30      I accept that the situation is complicated by the aggregation of bills which have been brought before the Costs Court.  However, I accept the contention made by Mr Buchanan that it would be open to the Costs Court, if it were persuaded it were in the interests of justice, to deal with the bill separately.  In particular, to deal with the bill which is the subject of this proceeding. 

31      In my view, the effect of the provisions in the uniform law requires that there be no less than an order of stay, such as I have described.  Accordingly, that is the order which I propose to make.  To go further and dismiss the proceeding would, in my view, go beyond what the statute mandates and potentially might destroy the basis for a liability which the plaintiff could otherwise make out as against Mr Xu in terms of her Further Amended Statement of Claim or some further iteration thereof.  [I do not accept that a determination by the Costs Court that Bluestars is liable for some or all of the cost claimed in the bill would shut out a claim against Mr Xu.  They are not alleged to be jointly or jointly and severally liable for the costs, rather Mr Xu’s liability is said to be as an indemnifier.  A judgment against a principle debtor would not bar a subsequent claim for the same debt against a surety.]

Costs

32      I have given my reasons for determining that the claim in this proceeding, insofar as it relates to the first defendant, Bluestars, should be stayed.  As a consequence of that order, Mr Buchanan, on behalf of the successful applicant, Bluestars, seeks an order that his client’s costs of the application be paid by the plaintiff. 

33      In opposition to that proposal, I have been taken to two items of correspondence, the first of which was dated 15 January 2019.  It is the first in the sense of it is the first one to which I was referred.  It proposes consent orders which entailed the staying of this proceeding, as I have determined should occur, but also includes a proposal that the court should declare that the second defendant, Mr Xu, is liable as the third party payer for the relevant bill of costs.  That is, it would entail a surrender by the party which, according to Mr Love, is the defendant which the plaintiff now seeks to place its major effort into holding liable. 

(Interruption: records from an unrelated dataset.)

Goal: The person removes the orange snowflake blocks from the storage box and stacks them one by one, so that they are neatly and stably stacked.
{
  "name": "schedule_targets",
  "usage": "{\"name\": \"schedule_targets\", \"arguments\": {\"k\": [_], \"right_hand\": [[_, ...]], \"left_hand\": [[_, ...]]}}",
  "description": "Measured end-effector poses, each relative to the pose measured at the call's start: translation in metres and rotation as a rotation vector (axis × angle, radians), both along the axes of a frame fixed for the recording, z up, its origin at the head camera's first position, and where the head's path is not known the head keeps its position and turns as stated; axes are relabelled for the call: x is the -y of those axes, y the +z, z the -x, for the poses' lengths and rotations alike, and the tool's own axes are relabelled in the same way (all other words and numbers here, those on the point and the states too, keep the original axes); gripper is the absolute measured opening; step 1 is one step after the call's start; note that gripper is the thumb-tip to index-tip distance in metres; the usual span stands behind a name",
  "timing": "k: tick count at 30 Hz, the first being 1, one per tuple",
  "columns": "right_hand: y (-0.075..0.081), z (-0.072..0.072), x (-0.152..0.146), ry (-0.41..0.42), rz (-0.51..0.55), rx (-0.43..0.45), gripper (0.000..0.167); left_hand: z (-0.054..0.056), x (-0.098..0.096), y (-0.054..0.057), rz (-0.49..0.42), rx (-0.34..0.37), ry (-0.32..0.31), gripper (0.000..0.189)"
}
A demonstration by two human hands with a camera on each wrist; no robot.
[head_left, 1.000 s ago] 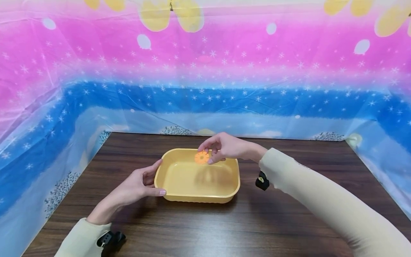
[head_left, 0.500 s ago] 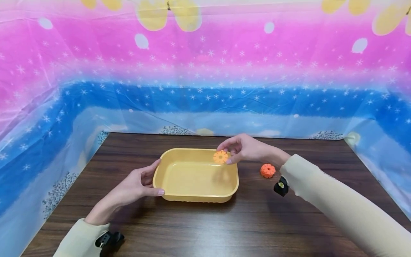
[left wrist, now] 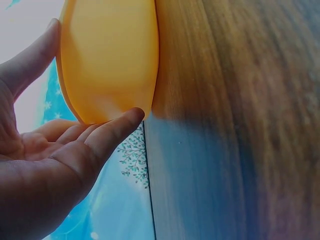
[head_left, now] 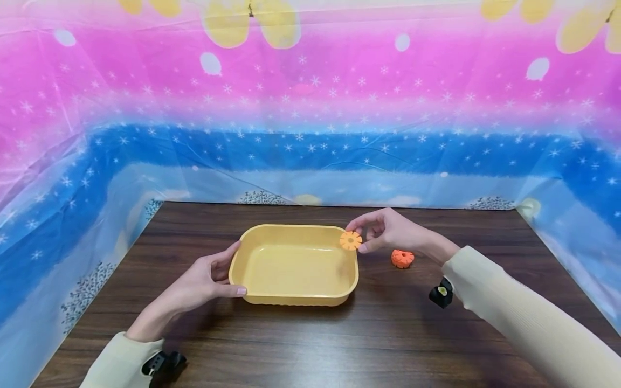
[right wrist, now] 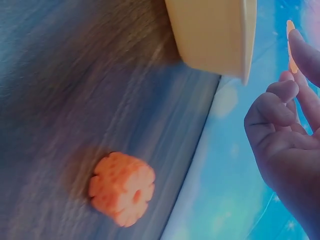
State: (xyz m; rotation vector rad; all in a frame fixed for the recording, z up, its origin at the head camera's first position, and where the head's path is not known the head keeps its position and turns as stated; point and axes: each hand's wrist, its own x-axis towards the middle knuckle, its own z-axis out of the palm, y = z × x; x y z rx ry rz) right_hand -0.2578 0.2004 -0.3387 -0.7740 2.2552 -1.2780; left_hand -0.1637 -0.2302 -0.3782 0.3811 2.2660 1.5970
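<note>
My left hand (head_left: pixel 206 277) holds the left end of a yellow plastic tub (head_left: pixel 291 272), its thumb on the front corner of the rim and its fingers at the back corner. The left wrist view shows the thumb and fingertips against the end of the tub (left wrist: pixel 110 55). My right hand (head_left: pixel 395 231) pinches a flat light-orange notched disc (head_left: pixel 350 241) with a hole in its middle, raised over the tub's back right corner. In the right wrist view the disc (right wrist: pixel 291 47) is seen nearly edge-on between thumb and fingers.
A short stack of darker orange notched discs (head_left: pixel 402 259) stands on the dark wood table (head_left: pixel 398 328), right of the tub and below the right wrist. A patterned pink and blue cloth (head_left: pixel 301 151) hangs around the back and sides.
The right hand has moved to the right with the disc, from over the tub's middle to its right edge, uncovering the orange stack. The left hand keeps its hold on the tub.
</note>
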Motion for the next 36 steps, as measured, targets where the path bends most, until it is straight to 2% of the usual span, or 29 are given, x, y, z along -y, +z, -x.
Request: {"name": "schedule_targets", "arguments": {"k": [13,25,36], "right_hand": [[-0.028,-0.007,-0.041,-0.102,0.000,0.010,0.050],[-0.049,-0.016,-0.084,-0.257,-0.038,-0.040,0.049],[-0.066,-0.016,-0.118,-0.312,-0.083,-0.053,0.051]], "left_hand": [[0.000,0.001,-0.002,0.005,-0.002,0.008,0.107],[0.000,-0.001,0.000,-0.002,-0.004,-0.005,0.105],[-0.001,0.001,0.000,-0.017,-0.009,-0.014,0.106]]}}
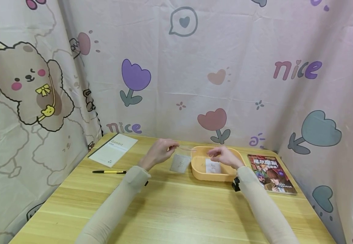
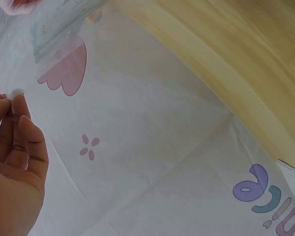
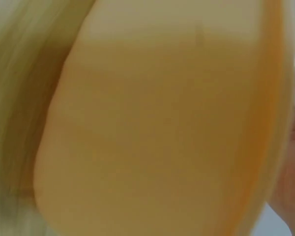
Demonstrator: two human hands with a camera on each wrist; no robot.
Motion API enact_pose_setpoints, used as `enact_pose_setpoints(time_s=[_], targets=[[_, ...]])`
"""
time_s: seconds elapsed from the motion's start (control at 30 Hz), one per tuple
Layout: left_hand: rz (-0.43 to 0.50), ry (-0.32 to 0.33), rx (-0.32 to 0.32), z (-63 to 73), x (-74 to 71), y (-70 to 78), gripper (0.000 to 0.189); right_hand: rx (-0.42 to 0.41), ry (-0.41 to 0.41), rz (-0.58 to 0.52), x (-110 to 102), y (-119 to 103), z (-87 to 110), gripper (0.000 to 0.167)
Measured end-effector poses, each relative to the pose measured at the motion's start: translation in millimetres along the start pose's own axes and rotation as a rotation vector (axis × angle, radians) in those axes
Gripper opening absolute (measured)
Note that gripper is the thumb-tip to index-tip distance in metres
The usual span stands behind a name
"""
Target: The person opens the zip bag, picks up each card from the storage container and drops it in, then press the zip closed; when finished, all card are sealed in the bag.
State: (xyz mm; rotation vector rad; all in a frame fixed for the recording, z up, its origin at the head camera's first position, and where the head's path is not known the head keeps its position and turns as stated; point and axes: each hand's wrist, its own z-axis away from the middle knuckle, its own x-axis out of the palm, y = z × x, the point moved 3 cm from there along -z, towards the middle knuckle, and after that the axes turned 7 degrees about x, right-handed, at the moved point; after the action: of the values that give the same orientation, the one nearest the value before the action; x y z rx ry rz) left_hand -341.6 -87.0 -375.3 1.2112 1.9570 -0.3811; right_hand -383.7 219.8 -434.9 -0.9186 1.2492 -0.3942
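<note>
My left hand (image 1: 160, 150) pinches the edge of a clear zip bag between thumb and fingertips. A thin red line, like the bag's seal strip, runs from those fingertips toward the orange box (image 1: 196, 173). In the left wrist view, see-through plastic (image 2: 64, 29) spreads beyond the left hand (image 2: 17, 162). A clear bag with a marked paper (image 1: 180, 163) shows just left of the box. Over the box is my right hand (image 1: 223, 156), its fingers loosely bent. Below it, inside the box, stands a white marked paper (image 1: 213, 166). The box wall (image 3: 152, 132) nearly fills the right wrist view.
Right of the box lies a magazine (image 1: 272, 174) with a colourful cover. A white notebook (image 1: 113, 149) and a yellow-and-black pen (image 1: 109, 171) lie on the left of the wooden table (image 1: 176, 210). A printed curtain (image 1: 179, 84) hangs behind the table.
</note>
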Motion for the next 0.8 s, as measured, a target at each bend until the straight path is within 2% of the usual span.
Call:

34      It is unsurprising that this proposal was not accepted by Bluestars, and its existence in no way negates the operation of the usual rule that costs follow the event.

35      In a different category, however, is the second piece of correspondence to which I was referred albeit earlier in date, namely 12 December 2018, including a proposal that there be a stay with costs reserved.  Mr Buchanan has said that when the matter was before me on 18 December, and I made orders for the filing of a Further Amended Statement of Claim, that was not the position which the plaintiff took.  Therefore, the proposal in the open correspondence of 12 December, should be regarded as ineffective for costs purposes.

36      Given that the two items of correspondence to which I have just referred were not designated without prejudice or even without prejudice save as to costs, it is surprising that they come to my attention only now.  The only realistic interpretation is that whatever the plaintiff may have thought in December of last year, she had repented of that and her counsel appeared today seeking to persuade me not to make the stay order which I ultimately determined should be made.

37      Accordingly, in my view, the usual rule of costs which follow the event should operate and the first defendant should have its costs of this application.